| Data provided |
◇ ◇ ◇
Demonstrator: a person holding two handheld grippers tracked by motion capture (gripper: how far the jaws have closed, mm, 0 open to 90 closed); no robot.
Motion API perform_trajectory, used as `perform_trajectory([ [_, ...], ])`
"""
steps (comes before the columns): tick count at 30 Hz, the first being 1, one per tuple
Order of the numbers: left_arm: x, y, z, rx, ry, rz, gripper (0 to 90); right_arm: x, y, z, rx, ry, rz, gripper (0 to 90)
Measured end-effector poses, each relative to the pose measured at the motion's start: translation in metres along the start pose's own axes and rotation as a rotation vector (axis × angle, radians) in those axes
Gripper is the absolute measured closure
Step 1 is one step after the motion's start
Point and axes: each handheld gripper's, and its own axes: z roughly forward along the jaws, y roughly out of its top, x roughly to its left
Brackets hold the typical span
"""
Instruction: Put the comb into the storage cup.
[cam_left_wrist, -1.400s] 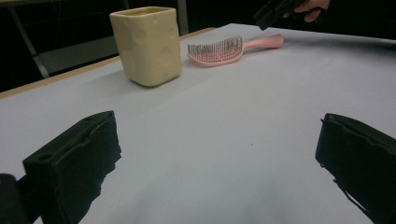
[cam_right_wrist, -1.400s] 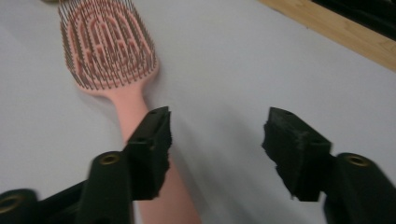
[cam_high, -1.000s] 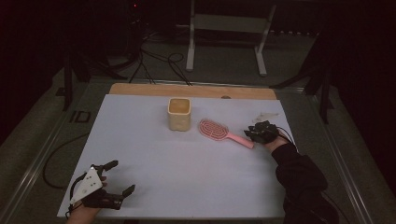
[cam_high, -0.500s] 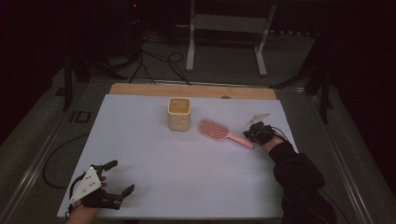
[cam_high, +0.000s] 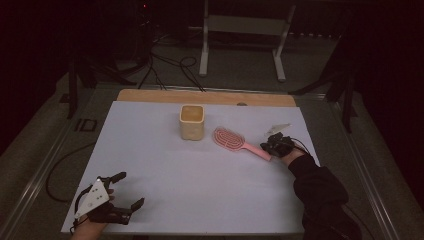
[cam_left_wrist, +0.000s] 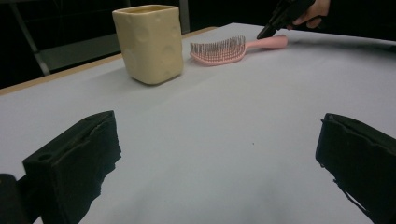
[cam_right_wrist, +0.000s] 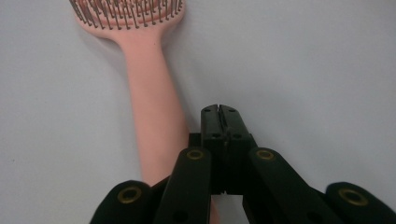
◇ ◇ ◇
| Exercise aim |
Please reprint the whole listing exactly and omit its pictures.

| Written answer |
Demonstrator: a person holding two handheld grippers tracked by motion capture (gripper: how far the jaws have closed, mm, 0 open to 90 closed); no robot.
Motion API perform_trajectory, used as `perform_trajectory([ [_, ...], ])`
"""
steps (comes before the columns): tick count at 30 Hz, the first being 1, one per tuple
Order of the numbers: left_arm: x, y, z, rx, ry, rz, gripper (0 to 90); right_arm: x, y, z, rx, ry, rz, gripper (0 to 90)
Measured end-effector poses, each relative to the pose measured at the motion's start: translation in metres along the start pose's own axes and rotation as a rotation vector (axis × angle, radians) in those axes
Gripper is the absolute measured closure
Step 1 is one step after the motion's start
Point and axes: each handheld gripper's, and its own axes: z roughly forward along the jaws, y roughly out of its top, x roughly to its left
Brackets hold the typical span
"""
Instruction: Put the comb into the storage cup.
[cam_left_wrist, -1.400s] 
[cam_right_wrist, -1.400s] 
[cam_high, -1.000s] 
[cam_high, -0.500s] 
[cam_high, +0.000s] 
[cam_left_wrist, +0.000s] 
[cam_right_wrist, +0.000s] 

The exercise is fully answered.